A SWEENEY TODD without camp? Who knew Sondheim’s exquisite musical had so much to say about the human condition? Director Spiro Veloudos’ SWEENEY TODD (playing @ Lyric Stage through Oct. 8th) is still Grand Guignol but this Todd is human, a reflection of the sorry state of the world.
I’ve seen a passel of SWEENEY TODDs (It’s my favorite musical) and never once did I consider Todd to be anything but the bogeyman parents invoke to make naughty children behave. Never once did I connect myself emotionally with the “demon barber.” Not once did I feel he was real. The macabre material always felt like fantasy to me—which served to keep the horror at bay. The outrageous humor, too, allowed me to distance myself. Now the musical resonates way beyond Victorian England to our very own “desperate times.”
As I watched, I thought of the Innocence Project: Todd was imprisoned for a crime he didn’t commit. I thought about the corruption which eats through our justice system: The powerful judge in the musical has gotten away with rape and more. Even Ferguson came to mind when the parish officer instructs a policeman to clear the street and “bash” a passerby’s “head” in. And I thought about the depth of Todd’s pain, losing his whole family. When Christopher Chew as Todd discovers too late a loved one’s true identity, you cannot stop his despair from passing across the footlights and into your stomach. Chew makes Todd’s descent into madness the only path he has.
As much as Todd wants to “wish the world away,” it intrudes at every turn. He’s come home from Botany Bay to find his wife and child and instead finds that Mrs. Lovett has kept his razors all these years. Amelia Broom as Mrs. L seduces him into resuming his old profession, lies about his wife and even initiates their cannibalistic partnership. (I had always accepted them as equals before. Now I’m much more keenly aware of Mrs. L’s machinations. What a difference a fresh approach can make!)
Music director Jonathan Goldberg makes Sondheim’s glorious dissonances soar. The singing is enhanced in the intimacy of the small Lyric stage and Janie E. Howland’s black, receding, almost disappearing set piece: The chorus becomes the set, moving about in Franklin Meissner’s foggy purples and muddied reds. Rafael Jean’s dark, layered costumes mirror the hues in Meissner’s lighting.

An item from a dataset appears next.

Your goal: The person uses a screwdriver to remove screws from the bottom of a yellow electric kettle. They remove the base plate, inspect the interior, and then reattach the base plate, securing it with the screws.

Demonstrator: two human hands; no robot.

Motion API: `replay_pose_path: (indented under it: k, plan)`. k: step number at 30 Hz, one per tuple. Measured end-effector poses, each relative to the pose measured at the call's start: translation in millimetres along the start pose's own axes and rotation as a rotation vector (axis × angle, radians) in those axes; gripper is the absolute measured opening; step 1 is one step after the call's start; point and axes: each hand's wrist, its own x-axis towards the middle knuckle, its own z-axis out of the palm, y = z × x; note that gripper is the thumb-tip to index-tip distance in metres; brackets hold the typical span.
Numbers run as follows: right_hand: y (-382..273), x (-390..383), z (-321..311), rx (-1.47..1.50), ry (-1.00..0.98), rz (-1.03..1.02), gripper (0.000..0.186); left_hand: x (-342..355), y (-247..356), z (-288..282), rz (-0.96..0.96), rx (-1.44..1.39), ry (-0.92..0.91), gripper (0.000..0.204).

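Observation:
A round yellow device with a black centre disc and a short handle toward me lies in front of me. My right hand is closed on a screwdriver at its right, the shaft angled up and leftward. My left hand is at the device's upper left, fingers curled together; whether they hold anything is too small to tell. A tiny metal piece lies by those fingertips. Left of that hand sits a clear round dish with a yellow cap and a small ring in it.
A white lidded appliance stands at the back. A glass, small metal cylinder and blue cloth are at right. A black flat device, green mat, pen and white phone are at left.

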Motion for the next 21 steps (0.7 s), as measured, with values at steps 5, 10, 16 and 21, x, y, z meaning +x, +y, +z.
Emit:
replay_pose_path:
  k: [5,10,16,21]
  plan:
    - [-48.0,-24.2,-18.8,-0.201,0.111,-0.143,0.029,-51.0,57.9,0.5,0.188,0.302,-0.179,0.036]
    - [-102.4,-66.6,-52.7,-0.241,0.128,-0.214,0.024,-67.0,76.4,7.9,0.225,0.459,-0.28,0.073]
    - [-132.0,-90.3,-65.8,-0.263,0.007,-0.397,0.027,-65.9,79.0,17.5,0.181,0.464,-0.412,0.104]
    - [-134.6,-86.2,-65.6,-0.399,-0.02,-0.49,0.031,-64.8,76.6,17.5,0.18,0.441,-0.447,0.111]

The singing is superb, with exciting performances all around but special attention must be paid to Phil Tayler as the innocent Toby who slowly realizes that Todd is killing his customers. Tayler makes Toby heroic and that’s a significant change from most productions. Davron S. Munroe, too, makes Todd’s mountebank rival a posturing know-it-all deserving comeuppance.
Sam Simahk and Meghan LaFlam are lovely together as the lovers in peril, at the hands of Paul C. Soper’s evil judge. Every musical number reverberates but I’m still humming the judge and Todd’s “Pretty Women” and LaFlam’s bird song and Simahk’s lovely “Johanna” and marveling over the two quartets. And of course, there’s the inimitable “A Little Priest.”